New Zealand tax accountant (1942–2022)

Susan Mary Wakefield (formerly Lojkine, née Turtle; 25 November 1942 – 12 November 2022) was a New Zealand tax expert. She was also noted for her interest in art and her philanthropy, establishing Ravenscar House Museum in Christchurch with her second husband, Jim Wakefield.

==Early life and family==
Wakefield was born Susan Mary Turtle in Gainsborough, Lincolnshire, England, on 25 November 1942, the daughter of Edna Mary Turtle (née Smith) and Walter Turtle. Both of her parents were schoolteachers. The family migrated to New Zealand in 1948, and she gained her primary education at schools in Plimmerton and Te Puke, before attending Te Puke District High School for two years and then Cashmere High School in Christchurch from 1958 to 1960. She excelled academically, achieving a total of 465 marks out of a possible 500 in her five School Certificate examination papers in 1958, believed to have been the highest in the country that year. She went on to study at the University of Canterbury, earning a senior scholarship and graduating with a Bachelor of Arts degree in May 1964. She completed a Master of Arts degree in 1964, with a thesis on early 19th-century Russian poetry, and then a PhD in 1968, both also at Canterbury. The title of her doctoral thesis was The defective verb in modern Russian.

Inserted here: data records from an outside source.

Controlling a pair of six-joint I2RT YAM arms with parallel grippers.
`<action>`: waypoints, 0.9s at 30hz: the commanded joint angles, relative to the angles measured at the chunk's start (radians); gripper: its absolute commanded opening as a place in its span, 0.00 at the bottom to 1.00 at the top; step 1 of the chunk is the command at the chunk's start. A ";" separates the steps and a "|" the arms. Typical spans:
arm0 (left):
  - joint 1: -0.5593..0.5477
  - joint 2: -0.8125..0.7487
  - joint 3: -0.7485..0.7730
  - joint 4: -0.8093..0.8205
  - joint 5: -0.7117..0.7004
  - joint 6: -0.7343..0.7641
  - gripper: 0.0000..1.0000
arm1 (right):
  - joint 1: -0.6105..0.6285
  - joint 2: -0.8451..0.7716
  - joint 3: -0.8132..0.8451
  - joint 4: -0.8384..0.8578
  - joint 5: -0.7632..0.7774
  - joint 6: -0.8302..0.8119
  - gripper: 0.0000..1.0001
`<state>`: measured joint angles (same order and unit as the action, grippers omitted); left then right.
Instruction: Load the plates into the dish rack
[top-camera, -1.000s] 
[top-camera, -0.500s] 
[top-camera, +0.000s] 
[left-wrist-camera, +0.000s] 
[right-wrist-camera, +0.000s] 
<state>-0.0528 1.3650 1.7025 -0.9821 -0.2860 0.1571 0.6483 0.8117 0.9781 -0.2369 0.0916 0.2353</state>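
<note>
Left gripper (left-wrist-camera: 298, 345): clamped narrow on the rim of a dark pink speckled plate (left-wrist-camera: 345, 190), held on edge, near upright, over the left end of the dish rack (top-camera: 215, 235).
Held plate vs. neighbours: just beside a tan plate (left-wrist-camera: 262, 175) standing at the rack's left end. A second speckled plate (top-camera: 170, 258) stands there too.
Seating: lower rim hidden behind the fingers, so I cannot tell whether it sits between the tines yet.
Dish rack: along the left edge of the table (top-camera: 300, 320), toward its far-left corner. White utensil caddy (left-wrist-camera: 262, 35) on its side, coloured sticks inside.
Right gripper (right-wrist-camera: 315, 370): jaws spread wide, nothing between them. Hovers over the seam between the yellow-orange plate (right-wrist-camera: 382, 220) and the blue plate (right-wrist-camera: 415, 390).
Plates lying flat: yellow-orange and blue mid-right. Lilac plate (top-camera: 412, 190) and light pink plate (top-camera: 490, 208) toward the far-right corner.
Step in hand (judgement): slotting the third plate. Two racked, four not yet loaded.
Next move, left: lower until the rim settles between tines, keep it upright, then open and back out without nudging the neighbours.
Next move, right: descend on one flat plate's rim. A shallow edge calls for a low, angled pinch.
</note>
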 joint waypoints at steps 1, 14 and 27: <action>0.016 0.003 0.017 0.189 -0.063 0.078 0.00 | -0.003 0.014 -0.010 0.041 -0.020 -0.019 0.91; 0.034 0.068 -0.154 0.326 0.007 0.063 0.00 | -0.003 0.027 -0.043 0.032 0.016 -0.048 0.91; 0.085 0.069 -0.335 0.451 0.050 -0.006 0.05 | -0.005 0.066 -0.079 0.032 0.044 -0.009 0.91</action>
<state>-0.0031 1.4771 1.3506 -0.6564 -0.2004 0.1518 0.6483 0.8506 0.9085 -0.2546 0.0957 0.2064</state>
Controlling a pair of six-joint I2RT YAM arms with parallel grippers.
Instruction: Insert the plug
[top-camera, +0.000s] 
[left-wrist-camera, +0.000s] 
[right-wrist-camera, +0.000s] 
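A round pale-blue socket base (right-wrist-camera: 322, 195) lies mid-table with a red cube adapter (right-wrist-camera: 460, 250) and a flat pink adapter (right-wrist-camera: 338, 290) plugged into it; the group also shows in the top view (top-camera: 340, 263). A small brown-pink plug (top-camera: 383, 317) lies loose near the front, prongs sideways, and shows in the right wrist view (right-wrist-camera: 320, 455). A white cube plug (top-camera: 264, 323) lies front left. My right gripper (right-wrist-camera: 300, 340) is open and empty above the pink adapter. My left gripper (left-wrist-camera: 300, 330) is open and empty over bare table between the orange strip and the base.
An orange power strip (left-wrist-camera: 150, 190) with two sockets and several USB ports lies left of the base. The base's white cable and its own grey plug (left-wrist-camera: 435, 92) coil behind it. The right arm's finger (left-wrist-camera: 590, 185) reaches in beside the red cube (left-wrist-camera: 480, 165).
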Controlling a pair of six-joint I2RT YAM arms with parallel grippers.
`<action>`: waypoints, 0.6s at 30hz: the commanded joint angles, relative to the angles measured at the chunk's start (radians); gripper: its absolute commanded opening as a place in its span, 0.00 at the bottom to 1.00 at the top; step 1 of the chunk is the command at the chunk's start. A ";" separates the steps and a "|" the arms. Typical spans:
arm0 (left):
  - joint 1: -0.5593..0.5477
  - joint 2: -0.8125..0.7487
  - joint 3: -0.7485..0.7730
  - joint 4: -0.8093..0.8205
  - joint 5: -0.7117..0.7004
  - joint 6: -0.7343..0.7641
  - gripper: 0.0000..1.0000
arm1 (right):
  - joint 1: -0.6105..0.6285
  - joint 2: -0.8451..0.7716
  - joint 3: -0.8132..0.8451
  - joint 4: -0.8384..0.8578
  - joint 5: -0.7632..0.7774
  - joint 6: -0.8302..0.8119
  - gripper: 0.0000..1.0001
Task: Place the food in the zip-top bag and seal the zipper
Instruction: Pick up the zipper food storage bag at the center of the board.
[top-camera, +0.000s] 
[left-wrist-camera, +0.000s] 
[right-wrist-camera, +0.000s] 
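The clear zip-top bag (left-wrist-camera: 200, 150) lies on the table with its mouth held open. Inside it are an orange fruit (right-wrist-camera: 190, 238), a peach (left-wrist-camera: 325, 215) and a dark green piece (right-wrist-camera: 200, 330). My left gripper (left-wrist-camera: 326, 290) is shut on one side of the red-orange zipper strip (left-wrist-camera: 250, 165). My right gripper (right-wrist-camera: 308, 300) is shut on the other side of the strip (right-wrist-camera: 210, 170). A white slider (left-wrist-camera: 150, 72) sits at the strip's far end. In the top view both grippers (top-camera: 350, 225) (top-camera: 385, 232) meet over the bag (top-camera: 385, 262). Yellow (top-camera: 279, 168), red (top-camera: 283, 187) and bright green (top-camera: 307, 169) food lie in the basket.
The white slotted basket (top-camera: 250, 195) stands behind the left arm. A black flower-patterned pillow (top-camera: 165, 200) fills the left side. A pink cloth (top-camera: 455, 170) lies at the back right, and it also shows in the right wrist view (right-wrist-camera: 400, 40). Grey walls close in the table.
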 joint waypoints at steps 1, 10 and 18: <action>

In Christchurch in 1965, Turtle married Alex Lojkine, a lecturer in Russian at the University of Canterbury, and the couple went on to have two children before divorcing in 1989. In 1978, she became a naturalised New Zealand citizen. In May 1992, she married Jim Wakefield, an accountant, businessman, and harness-racing horse owner, breeder and administrator.

==Career==
After her doctoral studies, Lojkine trained in accountancy, graduating with a Bachelor of Commerce degree in 1975, and worked as an accountant. In 1979, she became a partner at the international accountancy firm Peat Marwick. In 1987, she resigned and co-founded a specialist tax practice. In 1987 and 1988, she served on a consultative committee for the Inland Revenue Department to review New Zealand's international tax regime.

Wakefield held a number of directorships including director and deputy chair of the Bank of New Zealand, and chair of the Commerce Commission from 1989 to 1994. In 2000, she was one of three members of a ministerial inquiry into the New Zealand electricity industry. Wakefield was the founding chair of the University of Canterbury Foundation, a registered charitable trust that supports the university.

==Arts and philanthropy==
Susan and Jim Wakefield bought a property in the Christchurch suburb of Scarborough in 1994 and built a new home, Ravenscar House, completed in 1997 on the site. The building housed their collection of paintings and sculpture by New Zealand artists, and both the house and art were transferred to a charitable trust in 1999, to be donated to the city of Christchurch at a later date. The building was irreparably damaged in the 2011 Christchurch earthquake, but the art collection was able to be saved. The couple then decided to establish a museum and art gallery, Ravenscar House Museum, in central Christchurch, for their collection. The museum, in its newly constructed building, was opened in 2021 and was gifted to Canterbury Museum to own and operate on behalf of the people of Christchurch.

==Honours and awards==
Wakefield was appointed a Companion of the Queen's Service Order for public services in the 1993 New Year Honours. Also in 1993, she was awarded the New Zealand Suffrage Centennial Medal. In 2006, she was awarded an honorary doctorate in commerce by the University of Canterbury.

==Later life and death==
Wakefield was predeceased by her husband, Jim, on 27 November 2020. She died in Christchurch almost two years later, on 12 November 2022, aged 79.